* _Exercise brief_:
Reproduce the first line of the material below and each line after it, exactly, through the line containing "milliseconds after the", and give nothing more.

● ● ● ● ●

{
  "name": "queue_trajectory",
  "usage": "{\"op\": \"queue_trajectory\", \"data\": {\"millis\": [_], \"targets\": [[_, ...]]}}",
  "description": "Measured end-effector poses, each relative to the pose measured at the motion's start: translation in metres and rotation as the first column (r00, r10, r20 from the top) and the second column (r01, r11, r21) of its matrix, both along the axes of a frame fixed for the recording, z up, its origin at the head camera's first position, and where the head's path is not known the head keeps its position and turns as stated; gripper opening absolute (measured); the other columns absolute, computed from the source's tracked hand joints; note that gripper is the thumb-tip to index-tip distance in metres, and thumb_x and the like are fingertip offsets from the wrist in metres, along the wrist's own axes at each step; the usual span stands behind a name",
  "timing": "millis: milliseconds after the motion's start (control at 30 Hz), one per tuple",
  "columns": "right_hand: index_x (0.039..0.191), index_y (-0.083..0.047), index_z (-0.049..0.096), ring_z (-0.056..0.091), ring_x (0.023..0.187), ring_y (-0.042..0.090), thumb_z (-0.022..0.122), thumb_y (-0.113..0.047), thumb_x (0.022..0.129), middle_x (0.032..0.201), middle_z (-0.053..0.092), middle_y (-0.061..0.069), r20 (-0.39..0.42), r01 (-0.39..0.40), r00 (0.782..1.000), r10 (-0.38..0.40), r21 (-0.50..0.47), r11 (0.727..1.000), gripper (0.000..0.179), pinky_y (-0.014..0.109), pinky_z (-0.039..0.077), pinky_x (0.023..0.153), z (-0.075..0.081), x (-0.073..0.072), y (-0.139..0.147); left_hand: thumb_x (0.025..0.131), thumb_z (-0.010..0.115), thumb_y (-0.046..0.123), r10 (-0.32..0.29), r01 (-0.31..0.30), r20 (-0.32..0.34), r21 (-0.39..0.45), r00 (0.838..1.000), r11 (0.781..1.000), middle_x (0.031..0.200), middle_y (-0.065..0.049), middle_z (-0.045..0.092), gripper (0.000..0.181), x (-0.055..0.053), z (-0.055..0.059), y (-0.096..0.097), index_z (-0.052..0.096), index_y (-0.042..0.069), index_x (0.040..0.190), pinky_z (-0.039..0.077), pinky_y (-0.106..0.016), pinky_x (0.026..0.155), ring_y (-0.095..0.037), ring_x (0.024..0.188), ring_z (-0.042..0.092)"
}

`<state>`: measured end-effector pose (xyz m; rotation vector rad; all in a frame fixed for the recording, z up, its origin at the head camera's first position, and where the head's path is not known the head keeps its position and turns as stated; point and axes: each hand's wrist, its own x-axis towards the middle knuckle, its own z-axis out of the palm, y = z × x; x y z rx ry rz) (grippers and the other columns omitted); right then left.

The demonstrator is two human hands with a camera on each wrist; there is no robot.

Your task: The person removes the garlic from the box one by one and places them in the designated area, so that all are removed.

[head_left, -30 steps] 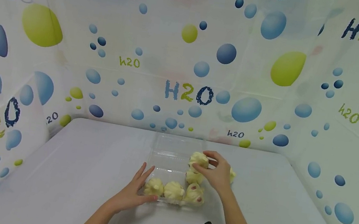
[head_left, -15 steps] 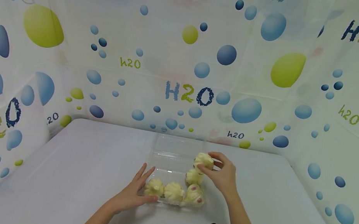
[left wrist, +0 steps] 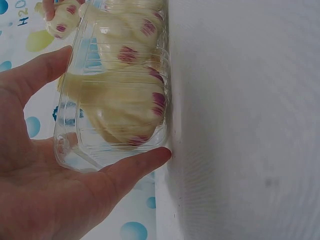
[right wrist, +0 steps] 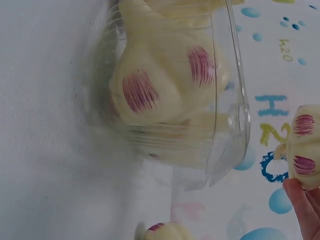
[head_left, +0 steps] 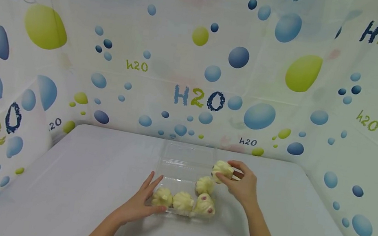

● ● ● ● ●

* _Written response_:
{
  "name": "queue_trajectory",
  "usage": "{\"op\": \"queue_trajectory\", \"data\": {\"millis\": [_], \"targets\": [[_, ...]]}}",
  "description": "Measured end-effector poses, each relative to the pose measured at the motion's start: translation in metres and rotation as the first column (r00, r10, r20 from the top) and the second column (r01, r11, r21) of its matrix, both along the axes of a frame fixed for the recording, z up, its origin at the head camera's first position, and where the head's path is not known the head keeps its position and turns as stated; gripper opening absolute (measured); the other columns absolute, computed from the source's tracked hand joints; note that gripper is the thumb-tip to index-tip distance in metres, and thumb_x and the like are fingertip offsets from the wrist in metres, along the wrist's own axes at each step; the usual span stands behind a name",
  "timing": "millis: milliseconds after the motion's start (control at 30 Hz), one per tuple",

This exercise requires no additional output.